Les références littéraires sont nombreuses d’Alain Fournier à Charles Péguy, et c’est bien sûr l’occasion de citer André Pieyre de Mandiargues objet des premières études d’Alexandre Castant, avec La nuit de mille neuf cent quatorze ». Des oeuvres de photographes sont aussi abordées comme sources de cette culture de la guerre : la série noir et blanc sur Verdun de Bernard Plossu, le livre d’artiste Devant Verdun de Jacques Grison paru chez Transphotographic Press ou les diptyques d’ Open your eyes de Kader Attia confrontant masques africains et gueules cassées. Un long rappel de la méthode de Catherine Poncin dite « de l’image par l’image » est évoqué à l’occasion de la parution de son livre et du colloque qui l’a accompagné Echos, versos et graphies de batailles .

La bande son musicale de cette « Nuit sentimentale » est riche et variée, on y entend les oeuvres dites de la fin de Claude Debussy , des bruits de pas sur un tapis de feuilles répondant à des extraits de « Ceux de 14 » de Maurice Genevois, « un tumulte de masse, moderne et vertigineux et des bruits industriels » et finalement « les éclats d’obus deviennent poussières sonores.
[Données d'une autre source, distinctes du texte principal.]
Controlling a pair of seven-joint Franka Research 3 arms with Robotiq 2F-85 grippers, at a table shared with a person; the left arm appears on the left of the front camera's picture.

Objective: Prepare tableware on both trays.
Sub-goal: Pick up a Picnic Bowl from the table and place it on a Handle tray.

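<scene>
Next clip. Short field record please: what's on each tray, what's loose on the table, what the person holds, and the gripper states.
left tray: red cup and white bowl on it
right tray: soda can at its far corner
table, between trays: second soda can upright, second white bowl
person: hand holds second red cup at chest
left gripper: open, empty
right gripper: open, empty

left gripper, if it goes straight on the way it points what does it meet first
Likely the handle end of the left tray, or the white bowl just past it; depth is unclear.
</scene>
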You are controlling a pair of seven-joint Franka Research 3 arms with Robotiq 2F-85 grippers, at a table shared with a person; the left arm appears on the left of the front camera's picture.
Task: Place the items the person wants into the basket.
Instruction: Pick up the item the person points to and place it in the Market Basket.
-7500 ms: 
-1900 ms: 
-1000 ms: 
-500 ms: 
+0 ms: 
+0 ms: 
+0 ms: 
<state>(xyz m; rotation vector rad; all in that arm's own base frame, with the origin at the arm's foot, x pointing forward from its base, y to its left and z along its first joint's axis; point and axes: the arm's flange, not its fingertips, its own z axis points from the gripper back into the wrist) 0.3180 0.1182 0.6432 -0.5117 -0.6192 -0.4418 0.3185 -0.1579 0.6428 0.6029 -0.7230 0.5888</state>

Polyphonies pour l’oreille et fracas ».

Le cinéma occupe une place de choix, il serait à la base du projet d’exposition à travers deux films fort différents « Le dernier des injustes » de Claude Lanzmann qui révèle comment à partir d’archives inexploitées leur donner forme et « Je vous salue Marie » de Jean Luc Godard. De nombreux films historiques de toutes époques sont référencés , leur apport est essentiel pour révéler « comment à travers la guerre le cinéma pouvait devenir une histoire de rêves et de revenants, érigeant un nouveau tombeau à l’histoire de l’image et de la mort. » L’une des dernières créations filmiques évoquée est le film posthume de François Lagarde « le Rouge et le Gris » reprenant des extraits d’ « Orages d’Acier » d’Ernst Jünger (1919).

La volonté universaliste de l’ensemble se manifeste grâce à une référence attendue L’encyclopédie des guerres de Jean Yves Jouannais, ce qui amène la conclusion sur un dernier rendez vous pour préparer l’exposition qui a lieu le 13 novembre 2015. L’épilogue se clôt sur une forme performative imaginant un groupe de spectateurs face à des figurants en costume interprétant des gestes de guerre vidéo de 1914-1918 en 3D.

L’ensemble de ce livre recherche une forme spécifique entre journal, autobiographie, document , poème en prose, essai poétique. On peut le relier au courant des fictions documentaires, avec une dimension polyphonique d’une haute sensibilité.